Retype exactly the span of lines below from the one with "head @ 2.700" through the one with "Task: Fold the". Do not include pictures.

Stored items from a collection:
══════════════════════════════
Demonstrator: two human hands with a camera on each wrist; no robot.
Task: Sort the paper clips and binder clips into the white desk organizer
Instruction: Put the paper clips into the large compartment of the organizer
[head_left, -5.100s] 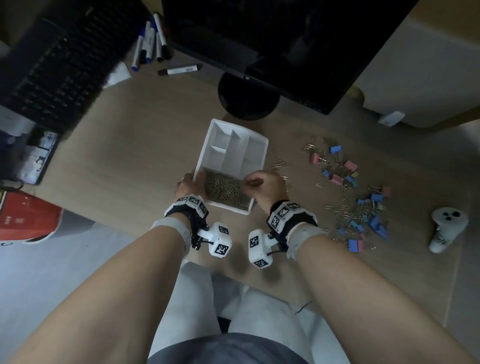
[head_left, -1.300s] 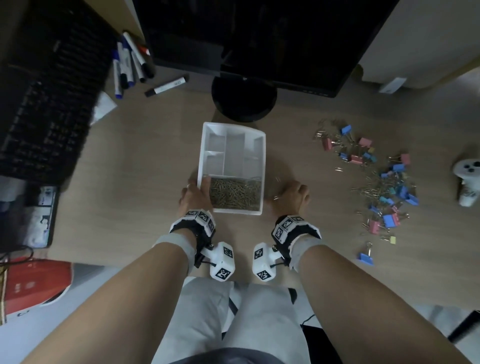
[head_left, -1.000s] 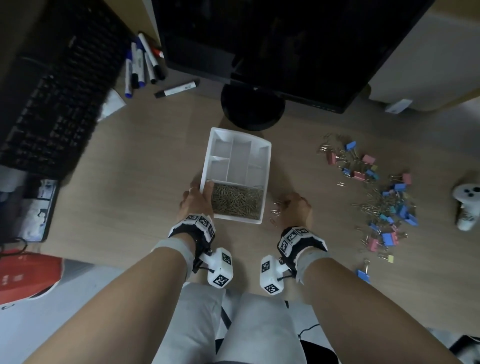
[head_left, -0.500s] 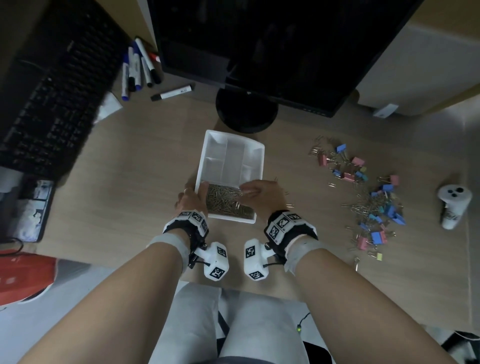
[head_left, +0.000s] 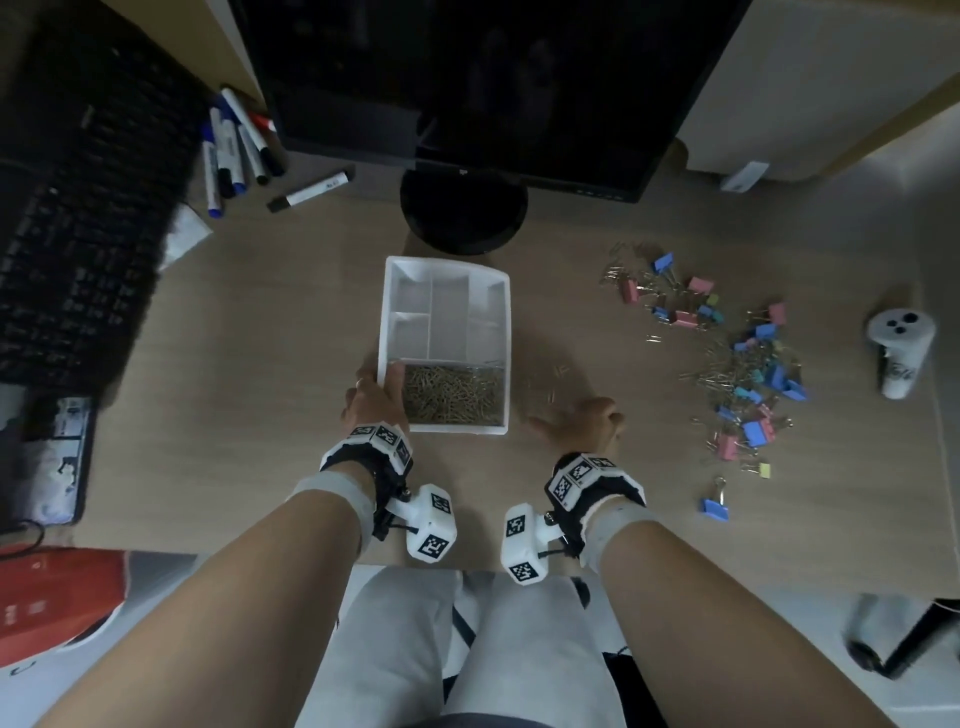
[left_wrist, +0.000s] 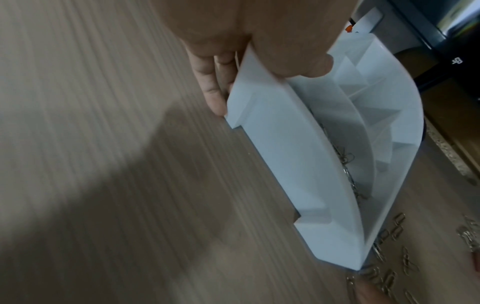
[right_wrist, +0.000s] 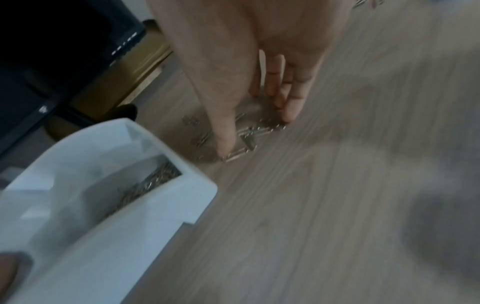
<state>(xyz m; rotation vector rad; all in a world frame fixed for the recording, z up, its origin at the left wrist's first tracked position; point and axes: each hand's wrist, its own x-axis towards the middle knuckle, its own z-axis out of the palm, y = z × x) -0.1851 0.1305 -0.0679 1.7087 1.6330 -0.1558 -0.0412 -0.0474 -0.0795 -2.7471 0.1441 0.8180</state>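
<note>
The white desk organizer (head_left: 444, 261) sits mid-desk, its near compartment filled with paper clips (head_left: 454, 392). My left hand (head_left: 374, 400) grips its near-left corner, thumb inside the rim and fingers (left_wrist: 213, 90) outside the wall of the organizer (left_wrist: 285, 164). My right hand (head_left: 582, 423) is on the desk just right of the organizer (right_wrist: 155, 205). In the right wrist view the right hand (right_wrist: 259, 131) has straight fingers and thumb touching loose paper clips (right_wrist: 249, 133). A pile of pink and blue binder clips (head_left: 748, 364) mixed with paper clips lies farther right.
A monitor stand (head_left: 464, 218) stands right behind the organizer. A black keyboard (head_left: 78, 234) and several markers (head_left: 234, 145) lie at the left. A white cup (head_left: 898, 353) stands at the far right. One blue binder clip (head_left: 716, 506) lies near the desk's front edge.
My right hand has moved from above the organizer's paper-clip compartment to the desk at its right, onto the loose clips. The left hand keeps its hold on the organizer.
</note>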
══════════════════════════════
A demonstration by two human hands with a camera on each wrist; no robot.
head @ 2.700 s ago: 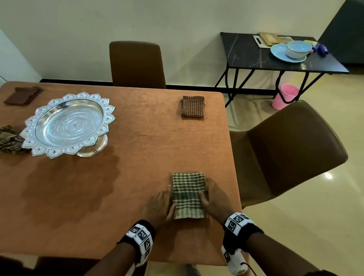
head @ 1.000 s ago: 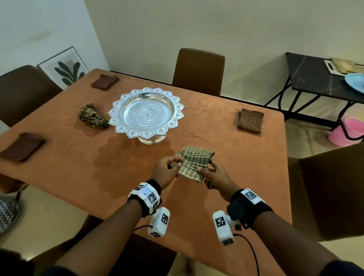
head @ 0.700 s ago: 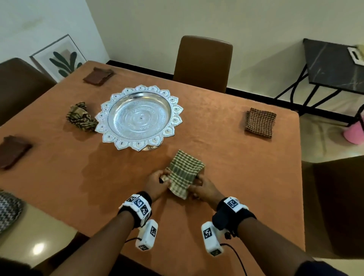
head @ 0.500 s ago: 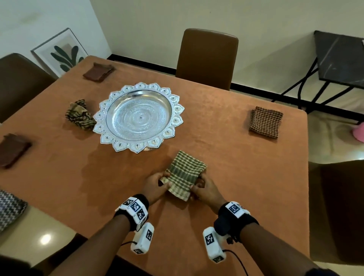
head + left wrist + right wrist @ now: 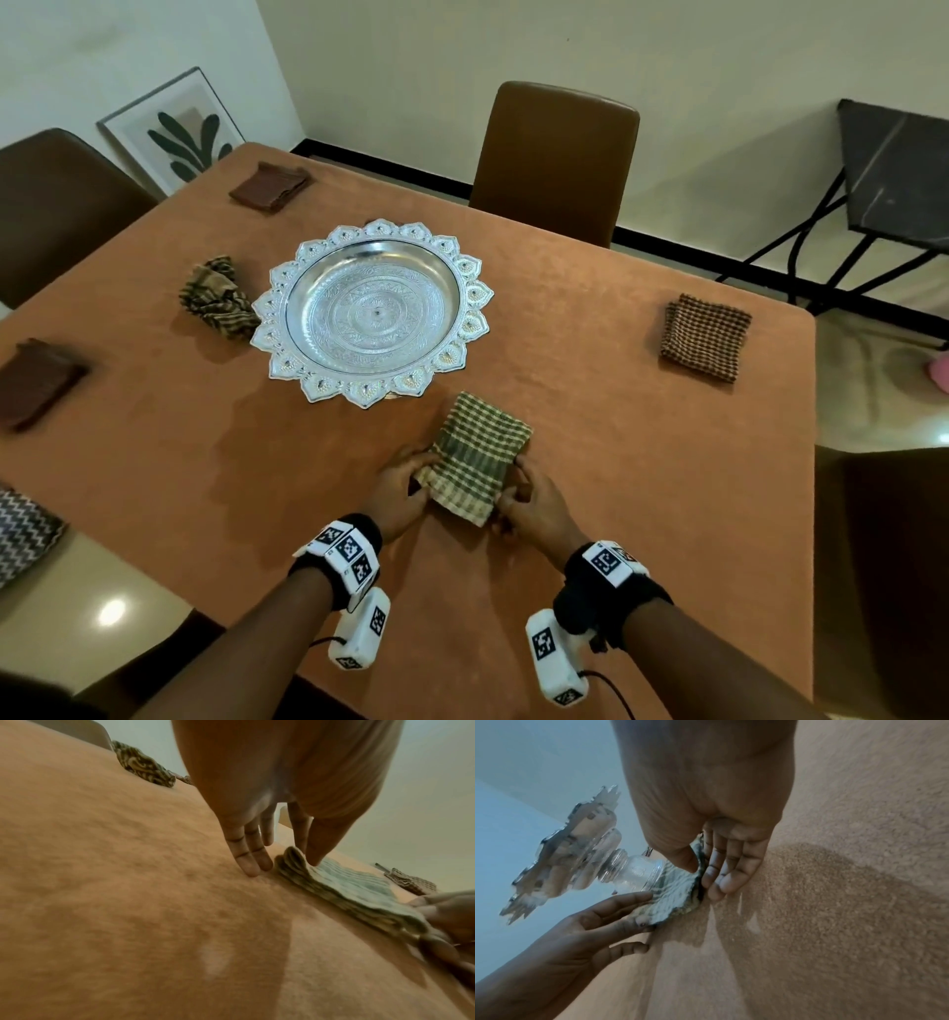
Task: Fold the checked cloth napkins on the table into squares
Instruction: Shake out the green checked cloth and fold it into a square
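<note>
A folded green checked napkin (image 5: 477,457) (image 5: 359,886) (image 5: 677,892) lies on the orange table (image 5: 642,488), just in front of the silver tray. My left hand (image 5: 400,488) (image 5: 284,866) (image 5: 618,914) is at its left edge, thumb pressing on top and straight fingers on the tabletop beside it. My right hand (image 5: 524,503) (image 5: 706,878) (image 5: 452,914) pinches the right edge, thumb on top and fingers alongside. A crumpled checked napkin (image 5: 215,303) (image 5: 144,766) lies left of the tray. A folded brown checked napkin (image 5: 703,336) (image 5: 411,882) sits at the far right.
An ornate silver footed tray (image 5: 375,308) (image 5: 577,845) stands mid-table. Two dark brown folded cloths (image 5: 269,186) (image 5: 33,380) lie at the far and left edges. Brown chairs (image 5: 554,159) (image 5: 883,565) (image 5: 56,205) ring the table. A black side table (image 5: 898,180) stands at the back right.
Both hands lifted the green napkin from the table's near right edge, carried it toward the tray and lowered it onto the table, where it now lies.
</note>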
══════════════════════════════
**Your response**
head @ 2.700 s ago: 
head @ 1.000 s ago: 
head @ 0.700 s ago: 
head @ 0.500 s ago: 
head + left wrist + right wrist @ now: 
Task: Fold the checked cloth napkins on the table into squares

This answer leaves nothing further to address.